The central cross-roads of the Historic District (25th and I Street) provides a view of variety of row houses styles, including the blue wood-frame house, which is potentially associated with the Underground Railroad. In the past, this corner also hosted bars, grocery stores, a funeral home, and a beauty parlor. Currently the corner houses a mix of owner-occupied, rentals, a small apartment building, and a few Airbnb's.


The Blue House - a rumored Underground Railroad stop

Sky, Plant, Window, Building

Historic photo of the Blue House (and corner call box)

Building, Car, Property, Window

Advertisement for the Marg-Anne Beauty Salon

Hair, Head, Eye, Eyelash

Artist Lynda Andrews-Barry, "Pearl Dream" sculpture, Arts in Foggy Bottom, 2021

Plant, Water, Plant community, Natural landscape

Call Box, 1960s (corner of 25th and I Streets)

Car, Vehicle, Photograph, Wheel

At the corner, the blue house with the paved front yard (830 25th St./2500 I Street) is the oldest house in the Historic District. It is recorded as built in 1872, and is the only remaining wood frame house. It has been reported (but not confirmed) that the house was built before the Civil War and was a stop in the Underground Railroad for freedom-seeking African Americans.

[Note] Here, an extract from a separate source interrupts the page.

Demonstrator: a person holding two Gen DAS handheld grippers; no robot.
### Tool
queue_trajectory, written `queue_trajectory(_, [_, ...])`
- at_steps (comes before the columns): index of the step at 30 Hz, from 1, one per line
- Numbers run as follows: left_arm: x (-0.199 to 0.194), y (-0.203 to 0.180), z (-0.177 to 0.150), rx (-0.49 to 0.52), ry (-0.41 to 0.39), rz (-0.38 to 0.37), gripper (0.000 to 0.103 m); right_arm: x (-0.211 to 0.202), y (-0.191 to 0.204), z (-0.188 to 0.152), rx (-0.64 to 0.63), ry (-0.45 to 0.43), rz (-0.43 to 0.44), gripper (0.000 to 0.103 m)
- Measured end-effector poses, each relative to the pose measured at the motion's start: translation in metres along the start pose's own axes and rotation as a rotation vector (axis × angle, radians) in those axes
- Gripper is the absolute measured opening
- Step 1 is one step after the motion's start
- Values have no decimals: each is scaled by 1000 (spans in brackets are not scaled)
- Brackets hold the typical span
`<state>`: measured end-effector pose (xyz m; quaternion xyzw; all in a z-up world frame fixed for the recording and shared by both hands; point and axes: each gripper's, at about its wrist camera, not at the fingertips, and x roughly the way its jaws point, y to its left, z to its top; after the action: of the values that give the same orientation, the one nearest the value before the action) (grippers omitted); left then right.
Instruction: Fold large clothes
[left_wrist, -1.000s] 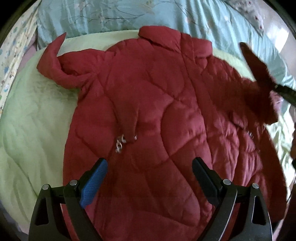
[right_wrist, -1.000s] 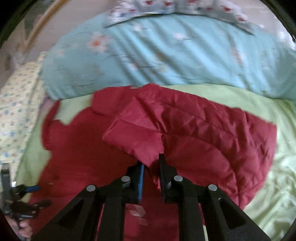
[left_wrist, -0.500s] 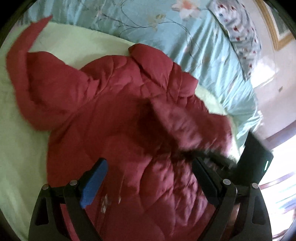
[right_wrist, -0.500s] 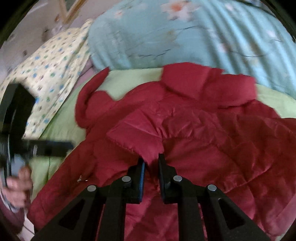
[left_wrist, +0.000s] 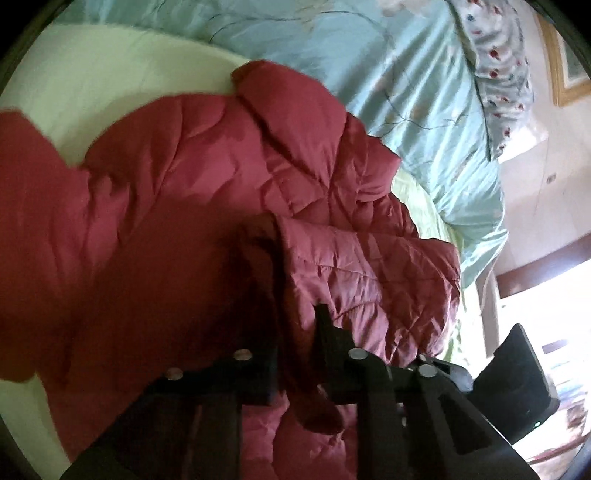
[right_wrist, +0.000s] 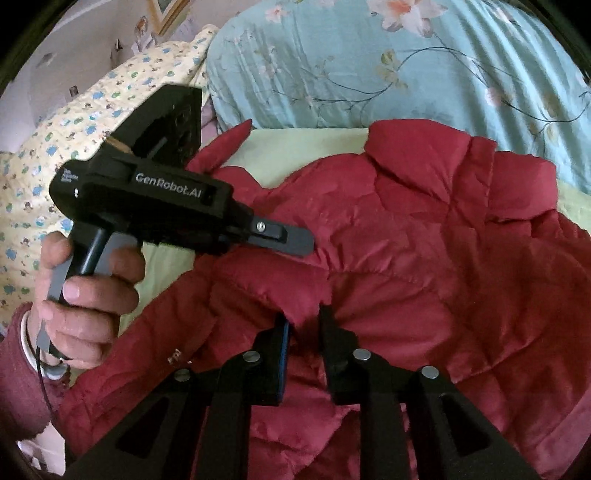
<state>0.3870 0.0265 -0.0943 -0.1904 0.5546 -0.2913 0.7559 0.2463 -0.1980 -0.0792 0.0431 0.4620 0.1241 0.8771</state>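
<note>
A dark red quilted jacket (left_wrist: 177, 206) lies spread on a pale green bedcover (left_wrist: 92, 74), collar toward the far side. Its right sleeve (left_wrist: 362, 273) is folded across the chest. My left gripper (left_wrist: 297, 325) is shut on the sleeve's cuff. My right gripper (right_wrist: 303, 325) is shut on the same cuff (right_wrist: 273, 291), seen from the other side. The left gripper also shows in the right wrist view (right_wrist: 295, 240), held in a hand, its fingers touching the cuff. The jacket's left sleeve (right_wrist: 225, 147) points up at the far left.
A light blue floral quilt (right_wrist: 369, 66) lies bunched behind the jacket. A yellow patterned blanket (right_wrist: 74, 122) is at the left. A flowered pillow (left_wrist: 498, 70) sits at the far right. The right gripper's body (left_wrist: 513, 384) is at the bed's right edge.
My left gripper has closed from wide open onto the sleeve cuff. My right gripper has carried the sleeve across the jacket toward the left gripper.
</note>
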Motion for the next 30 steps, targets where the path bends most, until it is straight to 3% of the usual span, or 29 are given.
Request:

The Foggy Bottom neighborhood does have confirmed Underground Railroad sites. A plaque marks the location of the house of Leonard Grimes at H and 22nd St., on what is now the GWU campus. Grimes (1815-1873) was a free African American who operated as hackney – or horse-drawn cab driver. He assisted enslaved people in gaining their freedom in the 1830s. For this, he was arrested and served two years in the Virginia State penitentiary in Richmond, Virginia. Upon his release, he became a minister and moved to Boston, Massachusetts, becoming a prominent abolitionist leader.

Also, 13-year old Emily Edmondson had been hired out as a maid on 21st and G Streets. In 1848, she joined 76 other enslaved people in an attempt to seek freedom on schooner The Pearl. The ship was captured before it could exit the Potomac and most of the escapees were re-sold into slavery in the deep south. But funds were raised to buy freedom for Emily (and her sister Mary). Emily attended Oberlin College, worked at an African American school in D.C., and later started a family in Maryland. The Pearl incident was commemorated by artist Lynda Andrews-Berry in a sculpture, "Pearl Dream," installed as part of the 2021 Arts in Foggy Bottom exhibition.

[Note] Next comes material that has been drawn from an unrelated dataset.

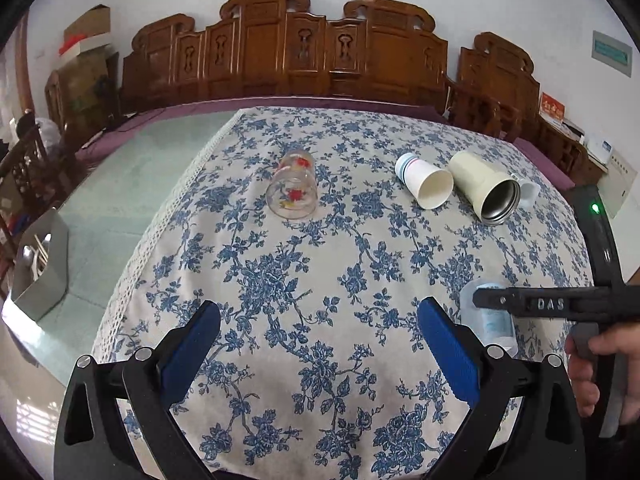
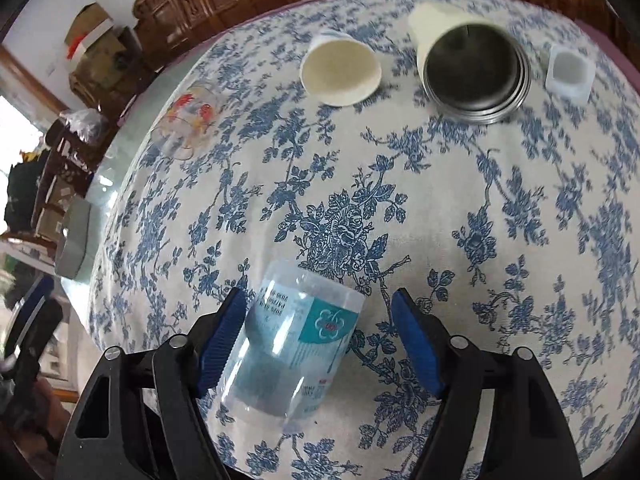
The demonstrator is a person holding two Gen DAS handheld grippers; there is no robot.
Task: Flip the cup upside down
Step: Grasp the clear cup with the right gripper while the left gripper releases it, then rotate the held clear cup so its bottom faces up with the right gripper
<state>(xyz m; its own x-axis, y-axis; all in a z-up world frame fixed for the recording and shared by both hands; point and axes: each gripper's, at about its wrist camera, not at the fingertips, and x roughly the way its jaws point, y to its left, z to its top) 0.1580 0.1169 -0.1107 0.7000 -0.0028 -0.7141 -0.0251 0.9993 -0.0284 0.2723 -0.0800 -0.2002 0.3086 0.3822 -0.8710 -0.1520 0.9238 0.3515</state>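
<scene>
A clear plastic cup with a teal label [image 2: 296, 336] lies on its side on the blue-flowered tablecloth [image 2: 460, 208]. My right gripper [image 2: 320, 320] is open around it, its left pad close to the cup wall. In the left wrist view the same cup [image 1: 490, 316] lies at the right, partly behind the black body of the right gripper [image 1: 540, 304]. My left gripper [image 1: 320, 320] is open and empty above bare cloth near the table's front.
A glass with red flowers [image 1: 292, 190], a white paper cup [image 1: 426, 184], a cream metal-lined tumbler [image 1: 486, 188] and a small translucent cup [image 2: 568, 72] all lie on their sides farther back. A grey box [image 1: 40, 268] stands at the left. Carved wooden furniture [image 1: 280, 52] lines the wall.
</scene>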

Although originally built as a residence, the blue wood frame house had commercial uses. In 1914 it was a saloon operated by Jane McInerney and William Biggs. By 1971, it had operated as corner grocery store for some time. Later the house was co-joined with the adjacent red brick house (with the entrance on 830 25th Street) and it is currently used as an apartment building.

On the other side of 25th Street, 2428 I St., was a grocery store in the early 1900s. In the early 1960s, the Marg-Ann Beauty Salon occupied that corner. Next door, 2426 I Street, is unusual because it is the only house in the district that has a brownstone facing (instead of brick). It was built in 1880 as a residence, but by 1917, it was operated as a funeral home by undertaker Phillip Barbour. These close to home, owner-operated small businesses addressed the needs of the neighborhood's residents.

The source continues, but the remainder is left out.